On sait que la plupart de nos établissements sont situés sous la zone torride, c’est-à-dire dans la partie du globe où les rayons du soleil, tombant d’aplomb à la surface de la terre, rendent l’existence pénible aux émigrants venus de France, qui, habitués à recevoir le rayonnement solaire sous des incidences plus obliques, moins directes, correspondant par suite à des températures beaucoup plus douces, ont à souffrir énormément de la chaleur tropicale. M. de Lanessan croit, et son titre d’ancien médecin de la marine lui donne ici une compétence toute particulière, que le Français n’arrivera que bien difficilement à s’acclimater entièrement dans la « zone brûlée », que jamais il n’arrivera pleinement à y vivre, à y travailler, à y faire souche[1].

Dans de semblables pays, l’Européen a assez à faire à lutter contre le climat, contre le milieu toxique qui l’environne : tout effort lui est interdit sous peine de mort. On ne peut lui demander ni de construire des maisons, ni de creuser des canaux, ni de percer des routes, ni de tracer des voies ferrées. D’un autre côté, tant que ces travaux « de premier établissement > ne seront point achevés, l’exploitation économique des colonies restera dans l’enfance : les voies de communication sont à un peuple ce que les artères sont à l’être vivant ; seules elles ont assez de puissance pour apporter aux pays qu’elles traversent la vie, la richesse.
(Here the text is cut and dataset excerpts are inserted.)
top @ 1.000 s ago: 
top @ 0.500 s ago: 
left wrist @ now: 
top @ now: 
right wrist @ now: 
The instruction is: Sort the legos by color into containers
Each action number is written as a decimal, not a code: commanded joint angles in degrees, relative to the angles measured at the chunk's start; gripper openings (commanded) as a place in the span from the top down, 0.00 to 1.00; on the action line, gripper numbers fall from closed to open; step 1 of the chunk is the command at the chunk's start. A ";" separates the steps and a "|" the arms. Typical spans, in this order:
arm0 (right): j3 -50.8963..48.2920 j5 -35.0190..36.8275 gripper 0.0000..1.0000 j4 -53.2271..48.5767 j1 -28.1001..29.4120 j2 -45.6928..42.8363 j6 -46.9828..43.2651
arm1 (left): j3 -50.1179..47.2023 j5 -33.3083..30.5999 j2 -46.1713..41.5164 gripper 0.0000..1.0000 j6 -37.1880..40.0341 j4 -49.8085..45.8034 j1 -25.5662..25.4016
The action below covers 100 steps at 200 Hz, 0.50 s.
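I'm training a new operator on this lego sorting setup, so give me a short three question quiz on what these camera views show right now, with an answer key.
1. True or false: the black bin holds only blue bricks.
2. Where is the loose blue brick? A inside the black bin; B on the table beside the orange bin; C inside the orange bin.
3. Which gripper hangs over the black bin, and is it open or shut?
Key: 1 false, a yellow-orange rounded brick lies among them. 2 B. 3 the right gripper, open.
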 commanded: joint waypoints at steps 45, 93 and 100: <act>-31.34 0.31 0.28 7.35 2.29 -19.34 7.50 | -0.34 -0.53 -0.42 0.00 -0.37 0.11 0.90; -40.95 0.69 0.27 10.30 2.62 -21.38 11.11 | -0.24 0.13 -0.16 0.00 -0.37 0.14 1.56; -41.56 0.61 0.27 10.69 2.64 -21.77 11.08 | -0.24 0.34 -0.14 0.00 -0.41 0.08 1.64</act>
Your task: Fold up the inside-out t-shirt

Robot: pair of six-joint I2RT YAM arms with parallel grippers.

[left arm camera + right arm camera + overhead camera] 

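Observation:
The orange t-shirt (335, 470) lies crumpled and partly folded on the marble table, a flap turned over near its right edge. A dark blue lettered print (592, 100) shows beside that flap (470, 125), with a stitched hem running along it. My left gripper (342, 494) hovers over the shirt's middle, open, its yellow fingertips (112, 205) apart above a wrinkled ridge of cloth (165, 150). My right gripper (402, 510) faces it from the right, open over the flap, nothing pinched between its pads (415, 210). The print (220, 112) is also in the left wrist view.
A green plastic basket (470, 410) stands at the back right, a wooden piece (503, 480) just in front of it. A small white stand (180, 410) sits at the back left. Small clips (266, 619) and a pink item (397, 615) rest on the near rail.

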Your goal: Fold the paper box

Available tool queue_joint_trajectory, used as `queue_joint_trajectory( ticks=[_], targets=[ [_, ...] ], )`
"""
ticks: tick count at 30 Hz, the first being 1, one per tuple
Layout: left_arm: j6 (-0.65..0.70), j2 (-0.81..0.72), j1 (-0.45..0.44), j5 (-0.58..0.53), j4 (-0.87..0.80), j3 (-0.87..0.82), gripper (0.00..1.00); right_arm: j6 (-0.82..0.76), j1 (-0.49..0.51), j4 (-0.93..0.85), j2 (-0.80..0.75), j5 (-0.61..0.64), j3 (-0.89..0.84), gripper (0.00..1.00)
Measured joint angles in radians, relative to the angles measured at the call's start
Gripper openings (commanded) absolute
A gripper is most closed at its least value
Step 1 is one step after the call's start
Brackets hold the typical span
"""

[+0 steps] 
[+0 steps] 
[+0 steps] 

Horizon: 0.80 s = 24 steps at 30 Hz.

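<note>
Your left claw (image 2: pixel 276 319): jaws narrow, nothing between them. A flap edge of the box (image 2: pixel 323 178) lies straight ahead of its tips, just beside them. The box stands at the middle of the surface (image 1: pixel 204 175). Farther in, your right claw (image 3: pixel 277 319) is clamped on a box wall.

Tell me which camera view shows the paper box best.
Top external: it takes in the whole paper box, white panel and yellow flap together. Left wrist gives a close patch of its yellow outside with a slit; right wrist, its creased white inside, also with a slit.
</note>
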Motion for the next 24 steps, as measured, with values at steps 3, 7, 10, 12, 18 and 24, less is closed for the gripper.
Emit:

Dans ces conditions, ne serait-il pas possible d’organiser pour nos possessions maritimes un corps de pionniers coloniaux, dont les membres, à la fois ouvriers et soldats, maniant aussi bien la pioche que le fusil, attaquant la terre tout en se défendant contre l’indigène, feraient rapidement avancer l’œuvre de la colonisation nationale ? Il ne saurait être question d’astreindre par la voie du sort les enfants de France à aller, malgré eux, malgré les vœux de leurs familles, féconder ces terres lointaines au prix de leur santé et de leur bien-être. Mais cette

  1. Au moment où ces lignes venaient d’être écrites, j’ai eu l’occasion de prendre connaissance d’un livre publié par le Dr Orgeas, la Pathologie des races humaines et le problème de la colonisation (Paris, 1886. Octave Doin, éditeur), qui renferme la démonstration scientifique du non-acclimatement des Européens dans la zone torride. L’auteur pose en fait que l’homme est et ne deviendra jamais un être cosmopolite ; chaque race, d’après lui, a son habitat circonscrit : le nègre a le sien, le blanc a le sien, et l’un ne peut empiéter sur le domaine de l’autre sans altérer sa santé ni compromettre sa descendance. Pour le dire en passant, je crois qu’il y a là une exagération : il nous est permis d’être affirmatif sur le présent ; mais, logiquement, pouvons-nous répondre de l’avenir ? L’acclimatement n’est peut-être qu’un problème de science et de patience. Je dois dire d’ailleurs que le livre du docteur Orgeas, malgré d’assez nombreuses redites, m’a paru intéressant à lire.